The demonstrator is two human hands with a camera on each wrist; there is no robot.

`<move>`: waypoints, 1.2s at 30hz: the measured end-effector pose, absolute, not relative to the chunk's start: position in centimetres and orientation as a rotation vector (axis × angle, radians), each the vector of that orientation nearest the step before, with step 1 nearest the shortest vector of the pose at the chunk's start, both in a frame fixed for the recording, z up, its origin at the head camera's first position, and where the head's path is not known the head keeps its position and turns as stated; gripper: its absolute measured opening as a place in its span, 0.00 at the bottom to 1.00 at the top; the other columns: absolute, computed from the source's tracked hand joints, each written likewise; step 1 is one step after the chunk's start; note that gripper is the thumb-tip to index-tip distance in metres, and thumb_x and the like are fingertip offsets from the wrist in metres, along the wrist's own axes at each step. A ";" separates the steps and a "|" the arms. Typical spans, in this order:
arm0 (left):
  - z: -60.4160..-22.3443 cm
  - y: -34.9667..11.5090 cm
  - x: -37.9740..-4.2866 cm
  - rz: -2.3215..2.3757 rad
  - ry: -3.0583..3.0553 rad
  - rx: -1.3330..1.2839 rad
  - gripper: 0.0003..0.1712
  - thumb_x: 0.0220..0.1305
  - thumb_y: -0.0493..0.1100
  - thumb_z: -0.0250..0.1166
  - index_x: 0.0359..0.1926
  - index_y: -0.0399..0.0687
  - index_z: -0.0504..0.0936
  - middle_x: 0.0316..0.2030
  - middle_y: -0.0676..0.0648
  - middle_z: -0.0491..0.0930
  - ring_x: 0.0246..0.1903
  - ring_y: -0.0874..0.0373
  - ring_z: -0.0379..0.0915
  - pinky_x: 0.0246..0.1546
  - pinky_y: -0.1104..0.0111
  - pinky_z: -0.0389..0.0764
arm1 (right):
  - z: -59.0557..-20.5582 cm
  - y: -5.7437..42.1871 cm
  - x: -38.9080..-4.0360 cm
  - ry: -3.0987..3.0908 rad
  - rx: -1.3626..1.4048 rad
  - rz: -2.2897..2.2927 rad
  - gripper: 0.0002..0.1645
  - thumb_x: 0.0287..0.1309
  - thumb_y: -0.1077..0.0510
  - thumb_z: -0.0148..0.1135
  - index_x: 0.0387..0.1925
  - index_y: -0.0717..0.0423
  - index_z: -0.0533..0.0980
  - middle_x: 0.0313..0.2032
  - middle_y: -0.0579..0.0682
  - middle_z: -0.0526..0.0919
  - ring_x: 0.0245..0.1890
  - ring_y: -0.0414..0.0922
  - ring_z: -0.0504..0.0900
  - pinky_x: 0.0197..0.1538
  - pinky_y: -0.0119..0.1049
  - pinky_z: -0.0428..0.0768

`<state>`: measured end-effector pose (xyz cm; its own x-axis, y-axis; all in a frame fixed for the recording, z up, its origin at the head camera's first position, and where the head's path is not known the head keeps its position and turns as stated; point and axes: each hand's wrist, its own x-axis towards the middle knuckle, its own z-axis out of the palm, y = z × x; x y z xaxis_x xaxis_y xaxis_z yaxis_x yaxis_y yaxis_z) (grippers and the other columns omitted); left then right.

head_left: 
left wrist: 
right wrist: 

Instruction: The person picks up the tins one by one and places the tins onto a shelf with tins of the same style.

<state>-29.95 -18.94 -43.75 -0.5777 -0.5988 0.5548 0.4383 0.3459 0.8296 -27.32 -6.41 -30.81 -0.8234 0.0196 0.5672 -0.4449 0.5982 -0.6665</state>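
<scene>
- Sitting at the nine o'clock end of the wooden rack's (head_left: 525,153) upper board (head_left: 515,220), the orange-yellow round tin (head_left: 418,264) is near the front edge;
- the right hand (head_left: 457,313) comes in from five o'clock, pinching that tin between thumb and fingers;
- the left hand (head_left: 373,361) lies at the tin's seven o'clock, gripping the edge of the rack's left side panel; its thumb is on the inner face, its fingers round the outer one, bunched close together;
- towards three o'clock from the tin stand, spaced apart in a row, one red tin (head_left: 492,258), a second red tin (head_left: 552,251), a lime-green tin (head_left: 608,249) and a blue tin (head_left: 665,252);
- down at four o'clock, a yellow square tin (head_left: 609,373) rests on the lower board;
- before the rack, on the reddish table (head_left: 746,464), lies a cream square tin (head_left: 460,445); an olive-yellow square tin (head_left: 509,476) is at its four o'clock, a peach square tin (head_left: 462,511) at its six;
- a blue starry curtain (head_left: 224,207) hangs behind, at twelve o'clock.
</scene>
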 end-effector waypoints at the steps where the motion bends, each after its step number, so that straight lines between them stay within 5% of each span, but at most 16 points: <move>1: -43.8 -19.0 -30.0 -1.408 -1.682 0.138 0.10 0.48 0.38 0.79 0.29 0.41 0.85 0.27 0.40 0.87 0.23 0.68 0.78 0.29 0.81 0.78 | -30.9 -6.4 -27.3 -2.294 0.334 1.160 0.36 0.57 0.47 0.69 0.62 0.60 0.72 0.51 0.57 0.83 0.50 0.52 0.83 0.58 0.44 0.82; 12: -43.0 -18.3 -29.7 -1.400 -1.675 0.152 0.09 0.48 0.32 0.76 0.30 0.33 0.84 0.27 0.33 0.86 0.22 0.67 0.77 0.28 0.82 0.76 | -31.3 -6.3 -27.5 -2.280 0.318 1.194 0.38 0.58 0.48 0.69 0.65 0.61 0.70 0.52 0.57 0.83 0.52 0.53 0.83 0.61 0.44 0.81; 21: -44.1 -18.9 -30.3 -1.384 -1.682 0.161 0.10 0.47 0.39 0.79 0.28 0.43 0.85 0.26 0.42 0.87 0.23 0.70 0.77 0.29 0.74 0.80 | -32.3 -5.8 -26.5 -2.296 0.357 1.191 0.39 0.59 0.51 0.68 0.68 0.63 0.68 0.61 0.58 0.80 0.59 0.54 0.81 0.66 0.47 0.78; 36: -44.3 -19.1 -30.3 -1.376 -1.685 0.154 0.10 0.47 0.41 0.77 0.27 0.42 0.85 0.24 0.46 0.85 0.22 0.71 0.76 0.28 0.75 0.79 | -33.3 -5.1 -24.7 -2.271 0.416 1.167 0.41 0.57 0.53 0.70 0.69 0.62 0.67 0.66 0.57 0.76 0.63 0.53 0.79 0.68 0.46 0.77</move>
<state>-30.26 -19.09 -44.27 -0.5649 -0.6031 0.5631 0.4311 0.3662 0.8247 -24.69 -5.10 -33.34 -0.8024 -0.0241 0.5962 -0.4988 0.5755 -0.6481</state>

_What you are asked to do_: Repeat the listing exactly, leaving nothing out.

_Solution below_:
The demonstrator is two human hands with a camera on each wrist; there is no robot.

`<move>`: waypoints, 1.2s at 30hz: the measured end-effector pose, absolute, not relative to the chunk's start: position in centimetres and orientation as a rotation vector (axis × angle, radians), each the vector of that orientation nearest the step before, with step 1 nearest the shortest vector of the pose at the chunk's start, both in a frame fixed for the recording, z up, its origin at the head camera's first position, and where the head's path is not known the head keeps its position and turns as stated; gripper: its absolute measured opening as a place in its span, 0.00 at the bottom to 1.00 at the top; the other columns: absolute, computed from the source's tracked hand joints, each written likewise; step 1 is one step after the chunk's start; note that gripper is the thumb-tip to index-tip distance in metres, and thumb_x and the like are fingertip offsets from the wrist in metres, along the wrist's own axes at each step. A ";" separates the steps and a "|" the arms. Typical spans, in this order:
arm0 (left):
  - z: -60.4160..-22.3443 cm
  - y: -34.9667..11.5090 cm
  - x: -37.9740..-4.2866 cm
  - rz: -2.3215..2.3757 rad
  - ry: -3.0583..3.0553 rad
  - rx: -1.3330..1.2839 rad
  - gripper: 0.0003..0.1712
  - thumb_x: 0.0220..0.1305
  - thumb_y: -0.0493..0.1100
  - thumb_z: -0.0250..0.1166
  - index_x: 0.0359..0.1926
  - index_y: -0.0399..0.0687
  - index_z: -0.0504..0.0936
  - middle_x: 0.0316..0.2030
  - middle_y: -0.0676..0.0648
  - middle_z: -0.0491..0.0930
  - ring_x: 0.0246..0.1903
  - ring_y: -0.0874..0.0373
  - ring_z: -0.0379..0.0915
  - pinky_x: 0.0246..0.1546
  - pinky_y: -0.1104..0.0111
  - pinky_z: -0.0389..0.0764
arm1 (right):
  - z: -59.0557..-20.5582 cm
  - y: -5.7437..42.1871 cm
  - x: -38.9080..-4.0360 cm
  - ry: -3.0987..3.0908 rad
  - rx: -1.3626..1.4048 rad
  - rz: -2.2897..2.2927 rad
  - gripper: 0.0002..0.1645
  - thumb_x: 0.0287..0.1309
  - thumb_y: -0.1077..0.0510
  - thumb_z: -0.0148..0.1135
  - index_x: 0.0387..0.1925
  - index_y: -0.0717..0.0423
  - index_z: -0.0533..0.0980
  - middle_x: 0.0313..0.2032
  - middle_y: -0.0579..0.0682
  - middle_z: -0.0526..0.0919
  - ring_x: 0.0245..0.1890
  - ring_y: -0.0414..0.0922
  - ring_z: -0.0504..0.0900
  - pinky_x: 0.0197..0.1538
  - pinky_y: -0.0119..0.1049
  - pinky_z: -0.0428..0.0768

`<state>`: measured end-effector pose (xyz cm; its own x-axis, y-axis; all in a frame fixed for the recording, z up, its origin at the head camera's first position, and where the head's path is not known the head keeps its position and turns as stated; point and axes: each hand's wrist, its own x-axis towards the middle knuckle, its own z-axis out of the palm, y = z × x; x y z xaxis_x xaxis_y xaxis_z yaxis_x yaxis_y yaxis_z) (grippers and the other columns omitted); left then right.

head_left: 
left wrist: 
right wrist: 

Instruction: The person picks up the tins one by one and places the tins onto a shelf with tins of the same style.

<state>-29.95 -18.94 -43.75 -0.5777 -0.5988 0.5548 0.4383 0.3459 0.8296 -27.32 -6.41 -30.81 -0.8234 0.0196 0.5672 -0.4449 0.5982 -0.6665</state>
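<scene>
- Sitting at the nine o'clock end of the wooden rack's (head_left: 525,153) upper board (head_left: 515,220), the orange-yellow round tin (head_left: 418,264) is near the front edge;
- the right hand (head_left: 457,313) comes in from five o'clock, pinching that tin between thumb and fingers;
- the left hand (head_left: 373,361) lies at the tin's seven o'clock, gripping the edge of the rack's left side panel; its thumb is on the inner face, its fingers round the outer one, bunched close together;
- towards three o'clock from the tin stand, spaced apart in a row, one red tin (head_left: 492,258), a second red tin (head_left: 552,251), a lime-green tin (head_left: 608,249) and a blue tin (head_left: 665,252);
- down at four o'clock, a yellow square tin (head_left: 609,373) rests on the lower board;
- before the rack, on the reddish table (head_left: 746,464), lies a cream square tin (head_left: 460,445); an olive-yellow square tin (head_left: 509,476) is at its four o'clock, a peach square tin (head_left: 462,511) at its six;
- a blue starry curtain (head_left: 224,207) hangs behind, at twelve o'clock.
</scene>
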 end-effector waypoints at the steps where the motion bends, each after its step number, so that straight lines between them stay within 5% of each span, but at most 16 points: <move>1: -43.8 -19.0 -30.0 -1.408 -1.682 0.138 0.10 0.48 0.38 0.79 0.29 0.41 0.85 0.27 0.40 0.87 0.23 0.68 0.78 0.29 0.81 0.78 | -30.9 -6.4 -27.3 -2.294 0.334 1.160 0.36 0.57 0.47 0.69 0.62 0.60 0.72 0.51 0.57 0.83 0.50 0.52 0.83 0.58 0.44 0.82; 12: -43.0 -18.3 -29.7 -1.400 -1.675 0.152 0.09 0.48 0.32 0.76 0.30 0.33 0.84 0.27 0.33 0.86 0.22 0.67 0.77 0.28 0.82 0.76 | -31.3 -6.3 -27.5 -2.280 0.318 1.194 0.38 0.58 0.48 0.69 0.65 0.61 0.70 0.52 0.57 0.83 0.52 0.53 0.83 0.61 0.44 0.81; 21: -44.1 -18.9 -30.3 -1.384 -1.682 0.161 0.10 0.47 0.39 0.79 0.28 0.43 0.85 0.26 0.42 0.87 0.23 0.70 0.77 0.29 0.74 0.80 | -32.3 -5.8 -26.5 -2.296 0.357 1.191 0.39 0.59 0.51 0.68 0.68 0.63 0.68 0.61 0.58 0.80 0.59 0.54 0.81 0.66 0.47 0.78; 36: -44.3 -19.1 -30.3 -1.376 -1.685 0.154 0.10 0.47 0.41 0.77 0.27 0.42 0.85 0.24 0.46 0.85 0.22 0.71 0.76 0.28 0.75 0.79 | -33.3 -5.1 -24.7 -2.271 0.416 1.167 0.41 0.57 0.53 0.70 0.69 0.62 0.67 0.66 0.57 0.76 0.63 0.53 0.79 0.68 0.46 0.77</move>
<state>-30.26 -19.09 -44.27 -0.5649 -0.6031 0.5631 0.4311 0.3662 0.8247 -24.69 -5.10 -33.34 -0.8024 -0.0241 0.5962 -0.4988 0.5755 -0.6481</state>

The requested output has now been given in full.